More frivolity onstage occurs during the 90 minutes of Kafka on Ice than Franz Kafka probably saw in his entire life.
The socially maladjusted Kafka comes in for Buntport treatment in an original show that weaves together Kafka’s life; his most famous story, The Metamorphosis; and an ice capades show.
If this isn’t the highest of Buntport’s achievements, it’s because the themes of the play never quite mesh with its presentation, delightful though it may be. Company members awkwardly, often hilariously, skate their way across a green synthetic rink without ever drawing parallel between the ice and the wintry discontent of much of the author’s life.
As Kafka, Gary Culig tamps down his often manic, childlike persona to capture the internalized, sickly and emotionally thwarted man who died at 30 of tuberculosis with relatively little fame. It took his longtime friend, Max Brod (Brian Colonna) – who overrode Kafka’s last wishes and published him posthumously – to turn a man into an adjective for a world filled with threatening, anonymous forces.
The play opens with the Czech author bent over his writing table under a bare bulb with the piped-in disconcerting sound of a pen scratching (a sound that, in one of the play’s most clever developments, later resembles that of a fidgeting insect).

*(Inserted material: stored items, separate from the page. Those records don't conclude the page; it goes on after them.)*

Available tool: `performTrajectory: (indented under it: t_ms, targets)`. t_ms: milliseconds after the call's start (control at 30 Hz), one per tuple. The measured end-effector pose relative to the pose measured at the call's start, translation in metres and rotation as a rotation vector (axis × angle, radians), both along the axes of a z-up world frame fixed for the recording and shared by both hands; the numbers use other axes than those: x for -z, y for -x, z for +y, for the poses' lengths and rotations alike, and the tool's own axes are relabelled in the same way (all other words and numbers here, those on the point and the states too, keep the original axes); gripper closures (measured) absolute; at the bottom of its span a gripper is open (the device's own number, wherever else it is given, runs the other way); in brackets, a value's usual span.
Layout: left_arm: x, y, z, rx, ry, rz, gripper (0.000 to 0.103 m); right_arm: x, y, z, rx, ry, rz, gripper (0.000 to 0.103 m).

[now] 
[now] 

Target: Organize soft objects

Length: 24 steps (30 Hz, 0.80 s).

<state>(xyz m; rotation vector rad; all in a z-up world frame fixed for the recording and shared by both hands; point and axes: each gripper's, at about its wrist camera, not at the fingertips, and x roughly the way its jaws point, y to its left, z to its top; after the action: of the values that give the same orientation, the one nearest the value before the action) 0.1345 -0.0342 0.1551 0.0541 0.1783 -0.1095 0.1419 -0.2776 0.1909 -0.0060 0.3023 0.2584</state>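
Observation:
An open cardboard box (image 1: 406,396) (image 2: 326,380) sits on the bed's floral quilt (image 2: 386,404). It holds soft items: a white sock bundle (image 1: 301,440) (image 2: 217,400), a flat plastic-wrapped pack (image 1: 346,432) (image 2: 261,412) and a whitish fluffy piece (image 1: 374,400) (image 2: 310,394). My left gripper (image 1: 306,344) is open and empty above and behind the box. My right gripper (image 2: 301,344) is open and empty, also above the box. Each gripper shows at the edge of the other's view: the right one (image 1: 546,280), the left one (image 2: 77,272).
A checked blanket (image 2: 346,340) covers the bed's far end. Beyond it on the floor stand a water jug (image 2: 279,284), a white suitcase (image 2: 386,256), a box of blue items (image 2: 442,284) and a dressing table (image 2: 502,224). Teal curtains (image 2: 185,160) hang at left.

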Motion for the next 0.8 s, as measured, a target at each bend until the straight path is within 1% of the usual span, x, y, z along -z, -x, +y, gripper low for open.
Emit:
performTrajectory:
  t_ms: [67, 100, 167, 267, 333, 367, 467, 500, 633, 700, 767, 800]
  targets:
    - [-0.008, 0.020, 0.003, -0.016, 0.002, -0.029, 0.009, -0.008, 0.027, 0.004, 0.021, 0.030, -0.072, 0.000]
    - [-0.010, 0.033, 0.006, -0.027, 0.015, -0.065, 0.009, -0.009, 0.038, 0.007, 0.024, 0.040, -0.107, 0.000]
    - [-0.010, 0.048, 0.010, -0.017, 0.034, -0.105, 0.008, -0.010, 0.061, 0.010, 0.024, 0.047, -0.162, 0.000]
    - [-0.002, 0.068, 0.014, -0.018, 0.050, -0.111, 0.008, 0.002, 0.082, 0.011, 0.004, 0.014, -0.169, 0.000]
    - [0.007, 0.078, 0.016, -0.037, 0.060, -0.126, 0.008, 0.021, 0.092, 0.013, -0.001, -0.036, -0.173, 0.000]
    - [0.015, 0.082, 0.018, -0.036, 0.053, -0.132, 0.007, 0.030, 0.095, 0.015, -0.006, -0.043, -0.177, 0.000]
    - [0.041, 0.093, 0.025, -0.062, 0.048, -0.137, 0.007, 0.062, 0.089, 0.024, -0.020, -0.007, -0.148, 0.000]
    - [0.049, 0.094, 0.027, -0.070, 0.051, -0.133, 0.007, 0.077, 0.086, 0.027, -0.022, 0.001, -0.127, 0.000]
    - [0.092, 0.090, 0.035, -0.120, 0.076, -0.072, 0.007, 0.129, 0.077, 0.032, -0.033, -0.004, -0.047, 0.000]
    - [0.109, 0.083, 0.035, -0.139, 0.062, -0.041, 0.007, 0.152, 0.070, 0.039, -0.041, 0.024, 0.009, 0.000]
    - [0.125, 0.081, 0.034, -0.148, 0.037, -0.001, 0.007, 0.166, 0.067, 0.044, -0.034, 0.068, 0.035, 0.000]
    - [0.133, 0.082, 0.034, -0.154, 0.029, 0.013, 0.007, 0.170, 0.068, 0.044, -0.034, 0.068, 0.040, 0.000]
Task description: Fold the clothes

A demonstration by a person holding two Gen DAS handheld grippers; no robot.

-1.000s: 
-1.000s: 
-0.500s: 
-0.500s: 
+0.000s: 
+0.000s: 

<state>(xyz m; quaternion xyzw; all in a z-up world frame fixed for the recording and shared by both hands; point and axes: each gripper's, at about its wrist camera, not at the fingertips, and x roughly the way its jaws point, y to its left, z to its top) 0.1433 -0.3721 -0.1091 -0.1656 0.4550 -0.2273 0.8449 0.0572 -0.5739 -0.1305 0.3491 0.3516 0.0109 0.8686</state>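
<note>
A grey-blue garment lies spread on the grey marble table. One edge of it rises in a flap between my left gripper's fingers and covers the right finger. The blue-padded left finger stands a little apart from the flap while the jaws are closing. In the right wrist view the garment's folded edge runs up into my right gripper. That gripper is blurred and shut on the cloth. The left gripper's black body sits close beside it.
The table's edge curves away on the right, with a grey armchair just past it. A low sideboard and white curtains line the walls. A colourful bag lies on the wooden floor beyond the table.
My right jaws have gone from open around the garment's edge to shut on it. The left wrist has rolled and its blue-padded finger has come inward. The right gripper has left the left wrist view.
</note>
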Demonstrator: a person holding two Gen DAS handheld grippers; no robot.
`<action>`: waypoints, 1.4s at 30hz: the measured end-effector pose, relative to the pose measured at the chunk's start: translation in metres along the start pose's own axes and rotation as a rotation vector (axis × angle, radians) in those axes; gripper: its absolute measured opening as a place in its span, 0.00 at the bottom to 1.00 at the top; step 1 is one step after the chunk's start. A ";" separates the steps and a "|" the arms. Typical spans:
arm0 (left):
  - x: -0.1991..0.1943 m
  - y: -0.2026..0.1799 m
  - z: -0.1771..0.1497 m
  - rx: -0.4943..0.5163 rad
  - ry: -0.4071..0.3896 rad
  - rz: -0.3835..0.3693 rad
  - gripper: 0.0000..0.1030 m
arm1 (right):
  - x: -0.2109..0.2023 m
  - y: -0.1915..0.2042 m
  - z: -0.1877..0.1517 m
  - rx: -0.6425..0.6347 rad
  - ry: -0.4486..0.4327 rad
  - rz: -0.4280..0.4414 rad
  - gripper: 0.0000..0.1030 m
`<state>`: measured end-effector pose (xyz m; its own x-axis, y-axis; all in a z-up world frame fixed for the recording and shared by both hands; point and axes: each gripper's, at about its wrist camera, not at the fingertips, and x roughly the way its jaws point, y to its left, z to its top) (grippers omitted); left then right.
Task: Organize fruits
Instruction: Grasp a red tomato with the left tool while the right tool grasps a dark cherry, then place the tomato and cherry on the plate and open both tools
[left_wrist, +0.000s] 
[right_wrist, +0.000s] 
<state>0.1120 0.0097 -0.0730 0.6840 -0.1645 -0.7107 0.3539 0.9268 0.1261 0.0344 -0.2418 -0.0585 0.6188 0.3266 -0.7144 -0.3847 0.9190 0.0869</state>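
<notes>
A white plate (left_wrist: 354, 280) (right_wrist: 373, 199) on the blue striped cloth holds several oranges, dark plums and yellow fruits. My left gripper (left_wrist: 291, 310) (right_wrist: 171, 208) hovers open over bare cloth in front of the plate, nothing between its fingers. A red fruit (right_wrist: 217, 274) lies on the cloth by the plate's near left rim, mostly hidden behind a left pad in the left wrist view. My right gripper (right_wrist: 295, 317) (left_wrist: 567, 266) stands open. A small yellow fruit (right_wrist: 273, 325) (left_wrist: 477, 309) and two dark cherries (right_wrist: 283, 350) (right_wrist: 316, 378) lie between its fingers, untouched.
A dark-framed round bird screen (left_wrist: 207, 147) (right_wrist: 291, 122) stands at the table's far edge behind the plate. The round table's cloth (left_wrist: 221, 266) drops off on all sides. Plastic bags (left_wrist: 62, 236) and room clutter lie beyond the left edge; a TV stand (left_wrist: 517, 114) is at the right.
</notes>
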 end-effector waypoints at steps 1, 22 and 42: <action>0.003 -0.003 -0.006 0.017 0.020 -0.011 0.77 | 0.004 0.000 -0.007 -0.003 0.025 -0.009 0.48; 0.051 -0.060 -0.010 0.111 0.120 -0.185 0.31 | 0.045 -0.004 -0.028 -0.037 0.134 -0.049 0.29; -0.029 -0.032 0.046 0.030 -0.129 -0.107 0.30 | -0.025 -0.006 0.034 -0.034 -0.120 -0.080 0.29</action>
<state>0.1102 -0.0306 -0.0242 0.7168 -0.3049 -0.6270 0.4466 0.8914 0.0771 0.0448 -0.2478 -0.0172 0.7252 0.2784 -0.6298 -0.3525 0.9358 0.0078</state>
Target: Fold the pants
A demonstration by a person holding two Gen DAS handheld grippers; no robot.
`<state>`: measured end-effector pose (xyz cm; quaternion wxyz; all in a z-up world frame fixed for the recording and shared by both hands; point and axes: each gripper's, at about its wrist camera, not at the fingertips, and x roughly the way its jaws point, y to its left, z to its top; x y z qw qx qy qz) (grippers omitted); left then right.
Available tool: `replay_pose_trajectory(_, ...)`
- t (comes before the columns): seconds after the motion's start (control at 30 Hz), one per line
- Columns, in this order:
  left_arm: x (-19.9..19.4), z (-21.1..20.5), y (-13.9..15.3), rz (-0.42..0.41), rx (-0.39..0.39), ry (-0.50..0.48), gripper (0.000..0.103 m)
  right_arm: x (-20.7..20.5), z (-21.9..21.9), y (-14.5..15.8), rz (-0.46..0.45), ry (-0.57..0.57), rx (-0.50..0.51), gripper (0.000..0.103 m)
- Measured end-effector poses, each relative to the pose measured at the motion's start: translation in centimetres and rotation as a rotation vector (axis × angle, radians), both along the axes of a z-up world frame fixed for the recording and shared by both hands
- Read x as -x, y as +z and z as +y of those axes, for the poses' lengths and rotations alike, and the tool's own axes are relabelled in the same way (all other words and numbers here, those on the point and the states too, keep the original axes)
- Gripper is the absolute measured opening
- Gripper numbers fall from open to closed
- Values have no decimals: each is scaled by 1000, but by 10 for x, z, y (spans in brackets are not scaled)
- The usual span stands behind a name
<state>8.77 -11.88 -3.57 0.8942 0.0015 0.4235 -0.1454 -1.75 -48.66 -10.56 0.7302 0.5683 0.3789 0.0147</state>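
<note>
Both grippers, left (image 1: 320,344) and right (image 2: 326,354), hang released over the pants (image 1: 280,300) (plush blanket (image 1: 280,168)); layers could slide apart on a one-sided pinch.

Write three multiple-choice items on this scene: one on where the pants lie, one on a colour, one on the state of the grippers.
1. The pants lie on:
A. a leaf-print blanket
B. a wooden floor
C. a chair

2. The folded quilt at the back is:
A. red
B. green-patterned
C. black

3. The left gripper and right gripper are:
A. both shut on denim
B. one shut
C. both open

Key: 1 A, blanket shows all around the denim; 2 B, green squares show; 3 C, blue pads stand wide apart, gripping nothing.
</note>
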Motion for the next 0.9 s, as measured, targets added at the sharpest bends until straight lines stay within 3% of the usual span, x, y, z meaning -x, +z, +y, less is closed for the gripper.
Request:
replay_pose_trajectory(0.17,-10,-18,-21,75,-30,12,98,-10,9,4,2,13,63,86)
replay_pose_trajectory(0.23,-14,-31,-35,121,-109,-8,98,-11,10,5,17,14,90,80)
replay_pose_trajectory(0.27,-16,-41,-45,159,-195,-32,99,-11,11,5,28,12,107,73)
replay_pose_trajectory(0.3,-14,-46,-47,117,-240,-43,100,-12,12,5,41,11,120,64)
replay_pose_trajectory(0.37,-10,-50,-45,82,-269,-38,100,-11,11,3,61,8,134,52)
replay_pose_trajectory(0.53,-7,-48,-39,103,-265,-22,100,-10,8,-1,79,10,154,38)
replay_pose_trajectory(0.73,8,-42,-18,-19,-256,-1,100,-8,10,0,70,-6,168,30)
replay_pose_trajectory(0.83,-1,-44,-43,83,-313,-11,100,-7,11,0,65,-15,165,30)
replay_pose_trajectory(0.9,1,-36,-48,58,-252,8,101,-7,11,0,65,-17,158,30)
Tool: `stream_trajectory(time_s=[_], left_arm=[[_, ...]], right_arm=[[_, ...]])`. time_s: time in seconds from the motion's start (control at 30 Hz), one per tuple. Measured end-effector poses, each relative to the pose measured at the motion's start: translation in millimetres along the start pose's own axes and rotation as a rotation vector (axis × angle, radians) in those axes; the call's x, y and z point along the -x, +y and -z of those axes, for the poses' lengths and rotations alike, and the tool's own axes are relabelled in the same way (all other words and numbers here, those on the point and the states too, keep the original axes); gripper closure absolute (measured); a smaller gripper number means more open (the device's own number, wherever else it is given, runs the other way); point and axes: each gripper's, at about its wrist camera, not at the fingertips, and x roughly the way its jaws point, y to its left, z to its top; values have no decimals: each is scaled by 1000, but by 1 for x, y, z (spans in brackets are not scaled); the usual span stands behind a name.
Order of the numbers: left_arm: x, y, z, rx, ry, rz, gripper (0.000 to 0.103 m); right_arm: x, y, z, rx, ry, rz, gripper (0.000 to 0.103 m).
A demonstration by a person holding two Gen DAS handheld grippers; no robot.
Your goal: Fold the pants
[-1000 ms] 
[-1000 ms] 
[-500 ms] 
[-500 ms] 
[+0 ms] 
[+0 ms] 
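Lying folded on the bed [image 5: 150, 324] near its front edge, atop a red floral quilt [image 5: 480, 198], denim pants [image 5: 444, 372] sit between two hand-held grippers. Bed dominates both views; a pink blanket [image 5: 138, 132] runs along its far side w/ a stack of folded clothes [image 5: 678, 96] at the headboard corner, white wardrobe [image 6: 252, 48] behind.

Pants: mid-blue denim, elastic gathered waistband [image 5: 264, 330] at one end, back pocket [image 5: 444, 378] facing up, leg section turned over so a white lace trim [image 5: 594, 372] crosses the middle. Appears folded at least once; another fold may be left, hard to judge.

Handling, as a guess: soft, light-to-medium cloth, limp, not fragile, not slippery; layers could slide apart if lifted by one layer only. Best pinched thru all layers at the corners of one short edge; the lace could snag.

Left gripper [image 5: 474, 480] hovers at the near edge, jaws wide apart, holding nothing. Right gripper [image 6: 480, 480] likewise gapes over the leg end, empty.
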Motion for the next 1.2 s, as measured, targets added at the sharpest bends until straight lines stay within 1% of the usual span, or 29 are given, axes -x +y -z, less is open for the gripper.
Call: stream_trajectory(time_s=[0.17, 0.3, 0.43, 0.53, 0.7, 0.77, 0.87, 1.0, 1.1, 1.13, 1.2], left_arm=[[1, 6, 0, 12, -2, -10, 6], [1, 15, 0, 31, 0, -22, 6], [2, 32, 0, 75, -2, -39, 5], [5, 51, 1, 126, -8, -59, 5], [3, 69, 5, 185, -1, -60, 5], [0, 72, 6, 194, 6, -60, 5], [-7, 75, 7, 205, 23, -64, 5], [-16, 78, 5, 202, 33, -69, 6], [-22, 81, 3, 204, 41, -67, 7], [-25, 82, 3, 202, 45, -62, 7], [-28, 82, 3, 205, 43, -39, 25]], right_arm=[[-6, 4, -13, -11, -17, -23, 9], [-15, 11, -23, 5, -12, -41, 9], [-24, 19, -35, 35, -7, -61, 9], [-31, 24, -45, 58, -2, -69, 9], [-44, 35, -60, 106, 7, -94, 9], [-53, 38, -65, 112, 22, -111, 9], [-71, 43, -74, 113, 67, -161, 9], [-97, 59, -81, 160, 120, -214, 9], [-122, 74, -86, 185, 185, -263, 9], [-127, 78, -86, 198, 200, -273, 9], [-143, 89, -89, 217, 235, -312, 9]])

There are scenes throughout that bring new levels of invention to Buntport’s repertoire. Kafka’s first sexual experience is dramatized as a silent film, complete with flickering lights, title cards and Erin Rollman clumsily skating in for romance.
Less original, but fun to watch, is the representation of the academic debate over just what kind of insect Gregor Samsa becomes in The Metamorphosis, a beetle or a roach. A microphone drops from the ceiling and a boxing match ensues as Colonna and Evan Weissman, insulated by huge foam insect costumes, battle it out until they fall on their backs.
Because he died so young, Kafka’s life was told by others. Buntport gives too much time to the opportunistic diarist who sold his memories of Kafka, and never quite draws the connection between the writer’s overbearing father and his writing. And while we see a series of failed love affairs – mostly with women played by Hannah Duggan – we don’t get much insight into why Kafka was so isolated.
In fact, here the highest peaks are themselves isolated moments, as when Kafka’s letters are projected into luminous swirling script around the theater, or the ridiculous ice pas de deux in which Culig skates in his oxfords. A death scene in which Kafka sings like Angel in Rent just seals the case: Buntport has a lot more fun with his life than he did.